Required action = Some lines in the listing may contain the word "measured". Say how many, with the number alone.
========================================
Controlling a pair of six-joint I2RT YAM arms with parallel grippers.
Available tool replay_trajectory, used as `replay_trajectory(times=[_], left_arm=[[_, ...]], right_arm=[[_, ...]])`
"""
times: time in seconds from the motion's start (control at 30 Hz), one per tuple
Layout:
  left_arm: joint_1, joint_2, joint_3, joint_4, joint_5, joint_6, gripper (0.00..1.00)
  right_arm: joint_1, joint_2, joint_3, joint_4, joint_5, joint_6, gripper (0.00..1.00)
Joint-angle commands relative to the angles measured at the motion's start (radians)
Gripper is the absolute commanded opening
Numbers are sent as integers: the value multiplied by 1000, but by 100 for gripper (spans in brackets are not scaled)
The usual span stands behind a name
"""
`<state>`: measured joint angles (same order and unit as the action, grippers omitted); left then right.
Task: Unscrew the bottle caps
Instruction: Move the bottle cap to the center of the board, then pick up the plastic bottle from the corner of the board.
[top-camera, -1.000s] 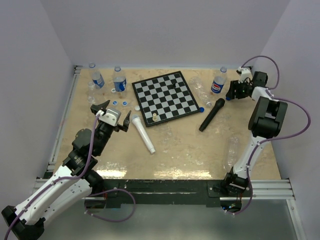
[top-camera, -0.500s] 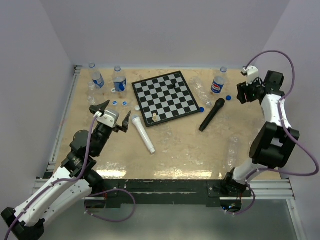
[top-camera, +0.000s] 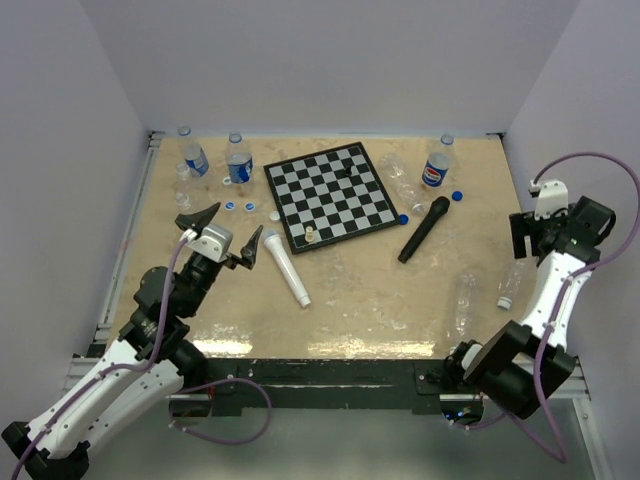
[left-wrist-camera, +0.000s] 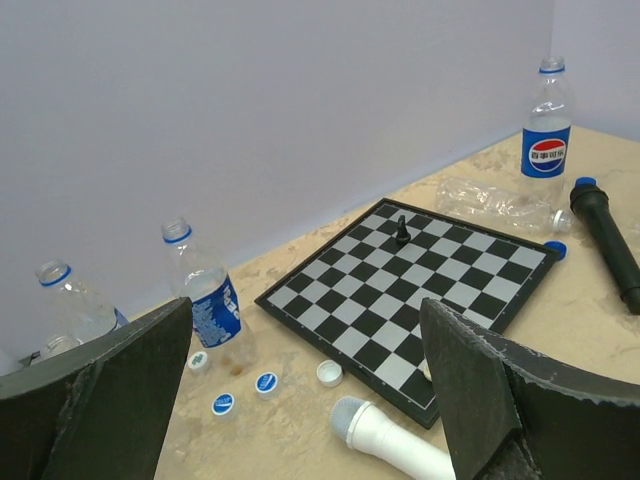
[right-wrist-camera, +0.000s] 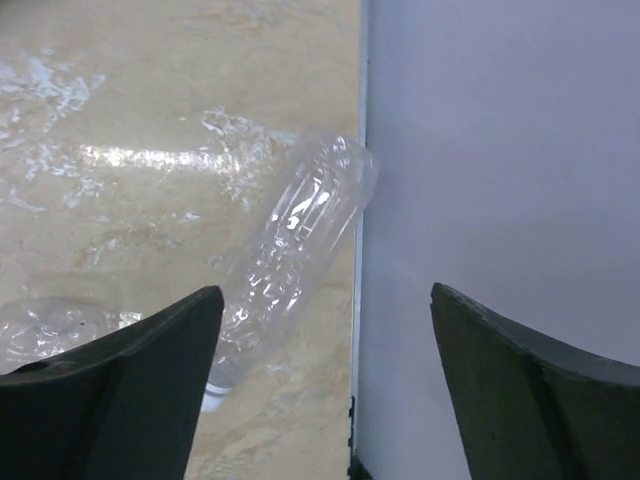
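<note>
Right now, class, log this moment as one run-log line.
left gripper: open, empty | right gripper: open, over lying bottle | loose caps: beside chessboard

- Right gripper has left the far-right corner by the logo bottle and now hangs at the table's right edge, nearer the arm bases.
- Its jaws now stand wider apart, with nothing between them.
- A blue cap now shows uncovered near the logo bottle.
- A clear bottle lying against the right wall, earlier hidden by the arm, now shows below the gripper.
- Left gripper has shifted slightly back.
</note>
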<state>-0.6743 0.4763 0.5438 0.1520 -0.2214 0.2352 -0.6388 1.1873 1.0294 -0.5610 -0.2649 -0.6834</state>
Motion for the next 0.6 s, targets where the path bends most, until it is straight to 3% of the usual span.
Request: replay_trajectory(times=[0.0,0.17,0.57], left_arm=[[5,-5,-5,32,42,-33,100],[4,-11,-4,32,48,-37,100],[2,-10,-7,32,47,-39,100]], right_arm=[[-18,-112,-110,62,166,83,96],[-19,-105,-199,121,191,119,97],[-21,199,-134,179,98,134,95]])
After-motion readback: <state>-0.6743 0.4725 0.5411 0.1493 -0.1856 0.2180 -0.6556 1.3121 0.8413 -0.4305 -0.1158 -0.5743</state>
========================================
Task output = 2